● **Your instructions**:
Once the line with "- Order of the" is found in the entries below, print it and each following line exactly, stopping after the line with "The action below"; print nothing else.

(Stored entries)
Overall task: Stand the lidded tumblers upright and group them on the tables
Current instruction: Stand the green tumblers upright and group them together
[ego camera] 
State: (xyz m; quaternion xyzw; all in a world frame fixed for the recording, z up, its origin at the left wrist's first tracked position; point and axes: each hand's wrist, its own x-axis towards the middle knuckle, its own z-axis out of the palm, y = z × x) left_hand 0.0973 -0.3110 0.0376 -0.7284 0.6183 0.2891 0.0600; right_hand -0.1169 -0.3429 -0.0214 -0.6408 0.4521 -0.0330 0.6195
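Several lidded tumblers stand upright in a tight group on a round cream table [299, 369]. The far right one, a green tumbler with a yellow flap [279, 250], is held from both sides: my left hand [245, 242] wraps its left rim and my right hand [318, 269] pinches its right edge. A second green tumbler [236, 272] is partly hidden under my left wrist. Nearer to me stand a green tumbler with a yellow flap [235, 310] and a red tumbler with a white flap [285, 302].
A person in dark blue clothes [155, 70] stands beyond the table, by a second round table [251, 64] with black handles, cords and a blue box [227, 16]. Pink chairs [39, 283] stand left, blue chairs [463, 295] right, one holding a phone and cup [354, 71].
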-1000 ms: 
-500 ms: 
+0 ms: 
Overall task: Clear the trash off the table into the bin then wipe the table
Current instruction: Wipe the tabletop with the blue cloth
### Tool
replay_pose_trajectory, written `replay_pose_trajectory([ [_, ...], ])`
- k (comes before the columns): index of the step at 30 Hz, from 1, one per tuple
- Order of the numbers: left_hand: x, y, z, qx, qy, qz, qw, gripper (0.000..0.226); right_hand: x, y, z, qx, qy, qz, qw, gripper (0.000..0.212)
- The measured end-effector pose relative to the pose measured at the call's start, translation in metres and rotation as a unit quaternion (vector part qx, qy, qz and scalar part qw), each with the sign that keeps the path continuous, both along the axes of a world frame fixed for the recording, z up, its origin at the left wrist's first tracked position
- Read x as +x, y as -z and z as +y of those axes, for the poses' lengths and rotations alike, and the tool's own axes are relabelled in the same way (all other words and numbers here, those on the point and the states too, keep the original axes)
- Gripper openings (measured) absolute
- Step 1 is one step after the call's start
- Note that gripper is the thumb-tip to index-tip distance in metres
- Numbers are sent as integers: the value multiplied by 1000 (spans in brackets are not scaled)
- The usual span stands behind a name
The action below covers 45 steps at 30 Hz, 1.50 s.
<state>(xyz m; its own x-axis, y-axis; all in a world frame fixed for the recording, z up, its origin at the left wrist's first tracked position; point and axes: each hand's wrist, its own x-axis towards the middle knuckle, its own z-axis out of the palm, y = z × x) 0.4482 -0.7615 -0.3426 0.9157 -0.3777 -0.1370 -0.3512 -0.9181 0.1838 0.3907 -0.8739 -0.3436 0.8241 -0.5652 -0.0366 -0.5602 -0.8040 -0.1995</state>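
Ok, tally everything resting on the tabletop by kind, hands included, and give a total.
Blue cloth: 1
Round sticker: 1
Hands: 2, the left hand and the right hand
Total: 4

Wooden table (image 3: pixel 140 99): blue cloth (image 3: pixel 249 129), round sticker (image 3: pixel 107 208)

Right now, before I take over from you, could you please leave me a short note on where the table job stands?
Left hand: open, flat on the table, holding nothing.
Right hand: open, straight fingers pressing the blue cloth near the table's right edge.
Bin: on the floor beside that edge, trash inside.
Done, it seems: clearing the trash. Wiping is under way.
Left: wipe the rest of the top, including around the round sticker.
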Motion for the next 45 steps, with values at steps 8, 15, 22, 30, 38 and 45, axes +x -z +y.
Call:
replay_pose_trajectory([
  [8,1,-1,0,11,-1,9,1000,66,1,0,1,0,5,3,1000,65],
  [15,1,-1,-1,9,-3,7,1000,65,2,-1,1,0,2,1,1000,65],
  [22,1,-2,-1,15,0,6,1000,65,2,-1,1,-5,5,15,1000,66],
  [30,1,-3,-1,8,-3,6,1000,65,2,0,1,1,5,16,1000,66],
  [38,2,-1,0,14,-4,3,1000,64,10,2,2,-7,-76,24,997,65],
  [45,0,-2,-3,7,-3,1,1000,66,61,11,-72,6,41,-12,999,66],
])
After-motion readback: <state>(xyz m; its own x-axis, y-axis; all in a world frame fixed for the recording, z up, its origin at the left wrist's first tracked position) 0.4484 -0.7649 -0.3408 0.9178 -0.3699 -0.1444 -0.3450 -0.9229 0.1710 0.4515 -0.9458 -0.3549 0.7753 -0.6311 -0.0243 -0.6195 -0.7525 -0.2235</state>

● **Expected answer**:
- Order of the numbers: left_hand: x, y, z, qx, qy, qz, qw, gripper (0.000..0.226); right_hand: x, y, z, qx, qy, qz, qw, gripper (0.000..0.212)
- The measured end-effector pose relative to the pose measured at the call's start, translation in metres and rotation as a unit quaternion (vector part qx, qy, qz and scalar part qw), each with the sign that keeps the path continuous, both along the axes of a world frame fixed for the recording, z up, its origin at the left wrist's first tracked position
- Read x as +x, y as -z and z as +y of those axes, for the poses' lengths and rotations alike, and the tool's own axes are relabelled in the same way (all other words and numbers here, those on the point and the states too, keep the original axes)
- Gripper openings (measured) absolute
- Step 1 is one step after the call's start
- Note that gripper is the thumb-tip to index-tip distance in metres
- Numbers are sent as integers: the value multiplied by 1000 (spans in brackets are not scaled)
- The usual span stands behind a name
The action below covers 45 steps at 30 Hz, 1.50 s.

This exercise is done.